Outro dia foi 6 de junho. “Vocês estão prestes a embarcar na Grande Cruzada, pela qual temos nos esforçado todos estes meses. Os olhos do mundo estão sobre vocês. As esperanças e orações de todos aqueles que amam a liberdade marcham convosco.”
E foi mesmo uma grande jornada, como o general Eisenhower disse a seus soldados logo antes da Operação Netuno, o Dia-D, há 76 anos, iniciando a batalha maior, a Operação Overlord: 1.200 aviões, 5.000 embarcações e 160.000 homens cruzaram o Canal da Mancha para pôr fim àquela barbárie disfarçada de racionalidade e chamada nazismo.
Presto, portanto, meus respeitos — afinal, faço parte daquele time que, mesmo sendo incapaz de decorar os nomes dos donatários das capitanias hereditárias, sabe dizer a ordem cronológica das vitórias dos Aliados. Uma grande jornada, sem dúvida, foi aquele 6 de junho de 1944, e notem que a Segunda Guerra é uma história, teorias complexas à parte, fascinante, desde o seu início, por causa dos seus muitos momentos de heroísmo e canalhice.
Percebam sua magnitude: homens brilhantes como Churchill, Roosevelt, De Gaulle e Stálin, todos com sua húbris (o brilhantismo não exclui a canalhice, é evidente). Generais da estirpe de Patton e Rommel. Resistência, como no gueto de Varsóvia e nos últimos dias da ocupação alemã em Paris. A orgulhosa França batida e vendo a ignomínia dos franceses que colaboraram com os nazistas, mas também sabendo honrar aqueles que resistiram, muitas vezes apenas com pequenos atos cotidianos (não percam o discurso de André Malraux — está no YouTube — recebendo o corpo de um dos líderes da Resistência no Panthéon: “Entre ici, Jean Moulin, avec ton terrible cortège. Avec ceux qui sont morts dans les caves sans avoir parlé, comme toi; et même, ce qui est peut-être plus atroce, en ayant parlé; avec tous les rayés et tous les tondus des camps de concentration, avec le dernier corps trébuchant des affreuses files de Nuit et Brouillard, enfin tombé sous les crosses; avec les huit mille françaises qui ne sont pas revenues des bagnes, avec la dernière femme morte à Ravensbrück pour avoir donné asile à l’un des nôtres. Entre, avec le peuple né de l’ombre et disparu avec elle — nos frères dans l’ordre de la nuit…”).

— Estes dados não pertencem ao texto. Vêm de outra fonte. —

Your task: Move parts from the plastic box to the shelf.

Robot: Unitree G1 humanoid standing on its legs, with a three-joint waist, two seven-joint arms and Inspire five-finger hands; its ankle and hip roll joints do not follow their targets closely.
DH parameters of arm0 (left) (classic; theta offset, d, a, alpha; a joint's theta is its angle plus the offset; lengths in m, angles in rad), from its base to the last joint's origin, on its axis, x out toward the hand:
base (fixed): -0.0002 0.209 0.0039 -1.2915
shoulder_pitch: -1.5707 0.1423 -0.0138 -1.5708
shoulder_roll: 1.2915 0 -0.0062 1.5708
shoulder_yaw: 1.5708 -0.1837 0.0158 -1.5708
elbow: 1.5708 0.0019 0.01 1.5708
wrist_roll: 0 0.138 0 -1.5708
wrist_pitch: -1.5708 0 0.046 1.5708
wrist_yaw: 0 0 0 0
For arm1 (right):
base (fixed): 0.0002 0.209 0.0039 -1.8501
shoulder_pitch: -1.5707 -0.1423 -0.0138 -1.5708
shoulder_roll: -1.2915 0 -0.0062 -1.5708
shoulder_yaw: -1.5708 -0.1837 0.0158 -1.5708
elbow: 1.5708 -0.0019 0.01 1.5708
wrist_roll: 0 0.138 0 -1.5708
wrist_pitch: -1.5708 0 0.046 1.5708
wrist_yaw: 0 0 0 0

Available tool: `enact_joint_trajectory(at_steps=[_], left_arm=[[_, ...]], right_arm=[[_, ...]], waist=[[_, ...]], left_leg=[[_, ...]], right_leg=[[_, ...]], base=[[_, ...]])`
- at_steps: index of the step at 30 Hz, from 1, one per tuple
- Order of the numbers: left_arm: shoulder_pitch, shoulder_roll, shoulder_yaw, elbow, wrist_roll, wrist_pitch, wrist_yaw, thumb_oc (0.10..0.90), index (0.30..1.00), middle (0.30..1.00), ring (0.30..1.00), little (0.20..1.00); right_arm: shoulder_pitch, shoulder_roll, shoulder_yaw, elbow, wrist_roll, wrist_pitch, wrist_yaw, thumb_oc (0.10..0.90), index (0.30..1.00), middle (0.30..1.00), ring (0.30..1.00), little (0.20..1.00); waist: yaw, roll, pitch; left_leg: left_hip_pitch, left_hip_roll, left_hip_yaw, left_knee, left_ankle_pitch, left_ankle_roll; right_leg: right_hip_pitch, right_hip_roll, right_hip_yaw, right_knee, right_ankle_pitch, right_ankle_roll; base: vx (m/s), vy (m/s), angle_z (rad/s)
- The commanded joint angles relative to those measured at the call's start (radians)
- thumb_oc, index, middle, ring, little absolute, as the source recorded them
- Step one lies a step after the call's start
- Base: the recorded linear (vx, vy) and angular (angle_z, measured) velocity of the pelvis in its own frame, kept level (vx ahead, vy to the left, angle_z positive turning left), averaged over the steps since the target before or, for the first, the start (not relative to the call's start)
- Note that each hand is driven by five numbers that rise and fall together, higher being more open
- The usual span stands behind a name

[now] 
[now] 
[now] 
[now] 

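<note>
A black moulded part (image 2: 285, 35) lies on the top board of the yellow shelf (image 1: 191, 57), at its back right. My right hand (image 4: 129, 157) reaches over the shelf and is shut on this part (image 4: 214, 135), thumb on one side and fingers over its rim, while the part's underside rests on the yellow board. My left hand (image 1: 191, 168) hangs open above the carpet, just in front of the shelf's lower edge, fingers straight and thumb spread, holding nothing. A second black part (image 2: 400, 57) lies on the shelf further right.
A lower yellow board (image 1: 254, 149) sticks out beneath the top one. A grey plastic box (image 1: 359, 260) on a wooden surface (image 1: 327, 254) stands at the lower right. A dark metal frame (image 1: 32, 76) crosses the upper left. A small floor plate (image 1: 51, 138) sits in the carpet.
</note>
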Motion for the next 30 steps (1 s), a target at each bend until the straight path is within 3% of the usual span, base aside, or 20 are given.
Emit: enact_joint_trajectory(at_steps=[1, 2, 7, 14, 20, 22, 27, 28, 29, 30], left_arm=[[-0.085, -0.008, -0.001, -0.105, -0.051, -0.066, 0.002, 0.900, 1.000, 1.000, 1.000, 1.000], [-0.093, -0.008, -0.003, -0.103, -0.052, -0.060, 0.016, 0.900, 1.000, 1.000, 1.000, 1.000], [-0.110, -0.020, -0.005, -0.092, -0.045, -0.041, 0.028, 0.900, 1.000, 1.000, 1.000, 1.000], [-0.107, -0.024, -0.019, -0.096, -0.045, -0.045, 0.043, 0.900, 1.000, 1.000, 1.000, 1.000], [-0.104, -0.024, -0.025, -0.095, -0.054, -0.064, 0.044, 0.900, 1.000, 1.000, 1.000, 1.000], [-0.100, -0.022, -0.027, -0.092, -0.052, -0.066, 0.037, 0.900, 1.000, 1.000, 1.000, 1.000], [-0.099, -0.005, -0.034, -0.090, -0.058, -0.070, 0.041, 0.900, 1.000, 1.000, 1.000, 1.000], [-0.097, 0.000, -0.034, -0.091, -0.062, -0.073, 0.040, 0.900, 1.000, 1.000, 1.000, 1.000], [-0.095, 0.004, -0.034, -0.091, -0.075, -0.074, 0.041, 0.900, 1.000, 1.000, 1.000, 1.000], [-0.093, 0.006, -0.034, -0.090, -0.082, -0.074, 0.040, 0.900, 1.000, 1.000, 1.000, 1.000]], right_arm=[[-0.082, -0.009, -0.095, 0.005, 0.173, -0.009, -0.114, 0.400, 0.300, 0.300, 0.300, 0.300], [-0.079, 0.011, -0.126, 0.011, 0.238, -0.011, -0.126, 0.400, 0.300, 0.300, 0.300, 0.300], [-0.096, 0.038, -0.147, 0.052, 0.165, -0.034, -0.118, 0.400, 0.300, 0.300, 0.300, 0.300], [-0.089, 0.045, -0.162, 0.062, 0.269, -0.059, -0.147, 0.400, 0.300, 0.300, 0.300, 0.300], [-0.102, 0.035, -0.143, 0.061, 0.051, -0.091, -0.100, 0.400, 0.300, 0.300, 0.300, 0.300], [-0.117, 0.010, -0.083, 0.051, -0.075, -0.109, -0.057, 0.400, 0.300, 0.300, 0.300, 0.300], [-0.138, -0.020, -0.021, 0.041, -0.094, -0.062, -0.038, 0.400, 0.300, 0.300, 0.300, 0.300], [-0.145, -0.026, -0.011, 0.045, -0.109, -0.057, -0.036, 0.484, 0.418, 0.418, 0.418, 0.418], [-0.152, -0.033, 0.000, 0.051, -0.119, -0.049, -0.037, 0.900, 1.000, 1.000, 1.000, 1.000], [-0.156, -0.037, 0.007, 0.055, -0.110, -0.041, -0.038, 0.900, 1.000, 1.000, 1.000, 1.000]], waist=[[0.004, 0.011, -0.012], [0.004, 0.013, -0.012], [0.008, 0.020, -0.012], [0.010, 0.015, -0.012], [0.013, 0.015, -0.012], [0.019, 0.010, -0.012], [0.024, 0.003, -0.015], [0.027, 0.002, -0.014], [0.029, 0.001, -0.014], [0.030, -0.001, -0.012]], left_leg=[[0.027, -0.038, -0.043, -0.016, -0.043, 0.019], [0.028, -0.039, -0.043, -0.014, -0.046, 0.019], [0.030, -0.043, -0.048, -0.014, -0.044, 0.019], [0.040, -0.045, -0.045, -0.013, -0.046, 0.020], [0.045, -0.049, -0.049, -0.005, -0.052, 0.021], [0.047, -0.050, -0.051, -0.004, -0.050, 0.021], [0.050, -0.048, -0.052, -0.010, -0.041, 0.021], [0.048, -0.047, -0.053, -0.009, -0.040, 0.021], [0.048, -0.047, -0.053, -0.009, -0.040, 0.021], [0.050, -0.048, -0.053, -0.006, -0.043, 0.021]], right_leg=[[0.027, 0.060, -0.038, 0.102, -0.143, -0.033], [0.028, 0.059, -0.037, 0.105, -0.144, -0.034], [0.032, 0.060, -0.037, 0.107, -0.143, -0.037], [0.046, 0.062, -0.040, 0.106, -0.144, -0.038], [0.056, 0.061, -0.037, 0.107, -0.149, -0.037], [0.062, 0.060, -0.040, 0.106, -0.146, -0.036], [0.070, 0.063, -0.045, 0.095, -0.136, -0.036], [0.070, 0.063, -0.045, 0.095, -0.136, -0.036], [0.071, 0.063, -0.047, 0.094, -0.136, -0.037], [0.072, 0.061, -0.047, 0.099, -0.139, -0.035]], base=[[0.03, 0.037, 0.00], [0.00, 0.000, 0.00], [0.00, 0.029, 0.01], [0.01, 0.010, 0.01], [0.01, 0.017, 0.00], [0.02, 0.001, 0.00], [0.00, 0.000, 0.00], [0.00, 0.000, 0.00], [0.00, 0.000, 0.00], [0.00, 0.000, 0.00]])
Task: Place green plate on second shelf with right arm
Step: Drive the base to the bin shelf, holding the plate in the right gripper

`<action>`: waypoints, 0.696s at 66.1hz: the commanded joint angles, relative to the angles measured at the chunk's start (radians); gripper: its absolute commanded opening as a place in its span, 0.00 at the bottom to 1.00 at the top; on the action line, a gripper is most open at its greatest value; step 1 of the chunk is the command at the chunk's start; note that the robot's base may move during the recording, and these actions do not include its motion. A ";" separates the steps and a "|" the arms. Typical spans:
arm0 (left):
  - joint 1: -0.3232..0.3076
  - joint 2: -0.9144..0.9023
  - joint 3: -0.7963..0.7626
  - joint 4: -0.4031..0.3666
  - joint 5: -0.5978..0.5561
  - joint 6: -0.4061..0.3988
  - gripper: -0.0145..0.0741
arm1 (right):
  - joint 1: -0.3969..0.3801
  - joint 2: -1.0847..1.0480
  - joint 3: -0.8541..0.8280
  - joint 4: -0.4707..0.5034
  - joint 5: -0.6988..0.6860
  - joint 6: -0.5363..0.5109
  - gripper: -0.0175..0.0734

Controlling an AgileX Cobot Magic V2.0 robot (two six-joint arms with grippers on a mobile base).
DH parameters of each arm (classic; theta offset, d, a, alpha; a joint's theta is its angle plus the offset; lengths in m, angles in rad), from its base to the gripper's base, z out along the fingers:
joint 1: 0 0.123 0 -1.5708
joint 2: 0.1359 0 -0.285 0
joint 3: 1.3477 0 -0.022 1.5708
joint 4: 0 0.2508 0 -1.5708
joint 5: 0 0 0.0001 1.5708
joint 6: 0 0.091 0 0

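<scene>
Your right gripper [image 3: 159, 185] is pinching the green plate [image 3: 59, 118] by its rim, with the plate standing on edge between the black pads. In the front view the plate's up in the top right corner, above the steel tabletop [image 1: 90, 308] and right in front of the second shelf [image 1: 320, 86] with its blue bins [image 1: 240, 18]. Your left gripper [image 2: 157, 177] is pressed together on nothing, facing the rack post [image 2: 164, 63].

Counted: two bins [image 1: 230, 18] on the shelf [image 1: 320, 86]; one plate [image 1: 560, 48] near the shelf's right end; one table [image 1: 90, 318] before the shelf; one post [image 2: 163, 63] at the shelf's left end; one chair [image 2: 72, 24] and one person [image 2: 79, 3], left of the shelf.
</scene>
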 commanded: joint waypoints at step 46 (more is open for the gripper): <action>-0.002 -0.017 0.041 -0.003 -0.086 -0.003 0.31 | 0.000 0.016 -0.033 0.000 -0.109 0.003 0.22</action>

Tudo muito humano, demasiado humano. Mas houve mais, muito mais: Anne Frank no seu esconderijo, durante anos, em Amsterdã. Von Choltitz, o general alemão que desobedeceu à ordem de Hitler para destruir Paris. Pessoas que deram fuga aos judeus; judeus vivendo em florestas, formando comunidades clandestinas. Londres resistindo heroicamente, durante meses, sob bombardeios diários. Sim, foi qualquer coisa de grandioso, principalmente se tudo é comparado às nossas medíocres vidinhas.
E, claro, Churchill, quase vencido, sofrendo as pressões do próprio gabinete para aceitar a dominação da Europa por Hitler em troca da sobrevivência da Grã-Bretanha, e ainda assim tentando convencer — e convencendo — os britânicos e o mundo de que deveriam lutar e que, se perdessem, teriam lutado por uma boa causa, teriam defendido a civilização contra a barbárie. Impossível não se emocionar com seus discursos (que o ajudaram a ganhar o Nobel de Literatura): “Eu diria ao Parlamento, como disse para aqueles que se juntaram a este governo: nada tenho a oferecer exceto sangue, trabalho, lágrimas e suor”. Ou: “Mas, se nós falharmos, o mundo inteiro — inclusive os Estados Unidos, inclusive todos os que conhecemos e com quem nos importamos — irá afundar no abismo de uma nova era de trevas, tornada mais sinistra e talvez mais prolongada pelas luzes da ciência pervertida. Vamos, portanto, nos unir em torno de nossos deveres. E saber que, se o Império Britânico durar ainda mil anos, os homens ainda dirão: ‘Este foi o seu melhor momento’”.
(Tenho certeza, amigos, de que fui soldado britânico ou maquisard em outra vida.)
A Segunda Guerra é então algo como um grande livro mostrando o pior e o melhor de nós humanos, e naquele 6 de junho de 1944, nós todos — vivos, mortos e ainda por nascer — estivemos no nosso auge.
Sim, sempre presto meus respeitos àqueles heróis.